Cameron Jones entra com seu carro em um estacionamento ao ar livre em Los Angeles, escolhe um lugar e desliga o motor antes de reclinar o banco para poder dormir.

“Perdi meu apartamento há dez dias, porque não consegui pagar o aluguel de US$ 2.200 e me disseram que este era um lugar seguro até eu me recuperar”, explicou Jones, um veterano dos Marines que serviu no Afeganistão e, agora, trabalha para uma empresa que vende painéis solares.

“Eu posso dormir em paz aqui sem ter que ficar acordando a cada momento durante a noite e olhando para os lados”, acrescentou o rapaz de 26 anos, que tem um terno pendurado no banco de trás carro e que se matriculou em uma academia para poder tomar banho antes de ir trabalhar pela manhã.

Uma hora se passa nesta fria noite de inverno e cerca de dez veículos, alguns com crianças, começam a chegar ao espaço, um dos muitos “estacionamentos seguros” criados na Califórnia e em outros estados dos Estados Unidos para oferecer aos moradores de rua um lugar para passar a noite.

Alguns desses estacionamentos, que têm segurança privada, surgiram em Los Angeles no ano passado, oferecendo gratuitamente por 12 horas um lugar seguro para as quase 9.000 pessoas que vivem na cidade em seus carros, ou trailers.

Um está localizado atrás de uma igreja, outro em uma sinagoga, e um terceiro, nas instalações do escritório local do Departamento para Assuntos de Veteranos.

Banheiros químicos e pias para lavar as mãos e o rosto estão disponíveis para os usuários, que devem preencher um requerimento com antecedência para serem admitidos.

Para Carlos Gonzalez Jr., um veterano do Exército de 60 anos e que mora em um trailer há dois anos, o programa de estacionamentos evita o constante assédio dos moradores para que ele mova seu veículo.

“Tem gente má lá fora. Eu me sinto seguro aqui”, disse à AFP no estacionamento do antigo bairro militar de Westwood.

“Aqui fico tranquilo, sem a preocupação de alguém tentando me roubar”, acrescenta.

– Ponto de ruptura –

Programas semelhantes foram implementados em outras cidades da Califórnia – incluindo a área da Baía de São Francisco -, onde os altos preços da moradias estão fazendo com que muitas pessoas de baixa renda acabem na rua.

“Temos uma professora que usa um dos nossos estacionamentos, porque o aluguel era tão alto que ela não podia mais pagar”, conta Ira Cohen, que, junto com sua esposa, fundou esse programa em Los Angeles.
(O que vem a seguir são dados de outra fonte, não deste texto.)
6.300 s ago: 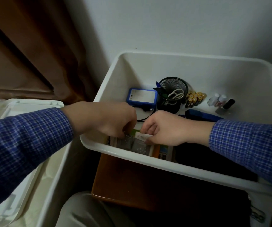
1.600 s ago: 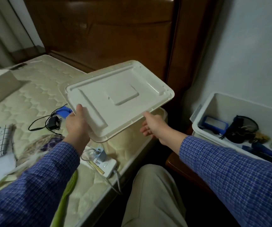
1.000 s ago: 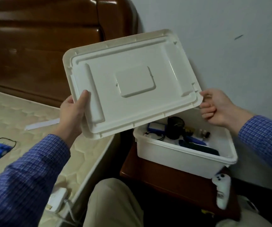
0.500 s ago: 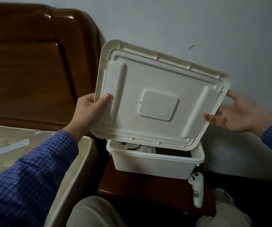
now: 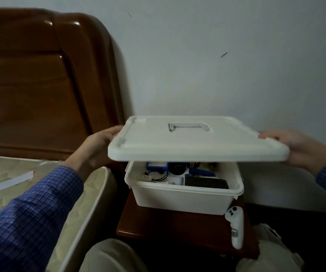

“Alguns, pelo menos, têm a sorte de contar com um carro para torná-lo seu lar”, completa.

Na Califórnia, estão 25% do mais de meio milhão de pessoas que vivem em extrema pobreza nos Estados Unidos, de acordo com os dados de 2017 do Departamento de Habitação e Desenvolvimento Urbano (HUD, na sigla em inglês).

Este estado, com uma economia com peso específico próprio em escala mundial, também tem a maior taxa de indigentes sem abrigo, isto é, pessoas que vivem em seus carros, em prédios abandonados e em parques.

Somente no condado de Los Angeles há 53.000 desabrigados, um grande aumento em relação aos 38.700 de 2010, segundo a autoridade da moradia.

“Isso não aconteceu da noite para o dia”, diz Gary Painter, que dirige o instituto de pesquisa política sobre sem-tetos da Universidade do Sul da Califórnia (USC).

“Os aluguéis em Los Angeles aumentam mais rápido do que as rendas das pessoas e, nos últimos três anos, chegamos a um ponto de ruptura que leva as pessoas a viverem nas ruas”, explicou.

Painter disse ainda que, apesar do enorme fluxo de dinheiro para novas casas, abrigos e programas de assistência, a situação levará tempo para ser resolvida, dada a escala do problema.

E, enquanto isso, programas como o dos estacionamentos seguros ganham popularidade.

“Se dois anos atrás você tivesse me dito que eu estaria nessa situação, eu teria rido na sua cara”, comenta Jones.

“Eu achava que estava vivendo o ‘sonho americano'”, conclui.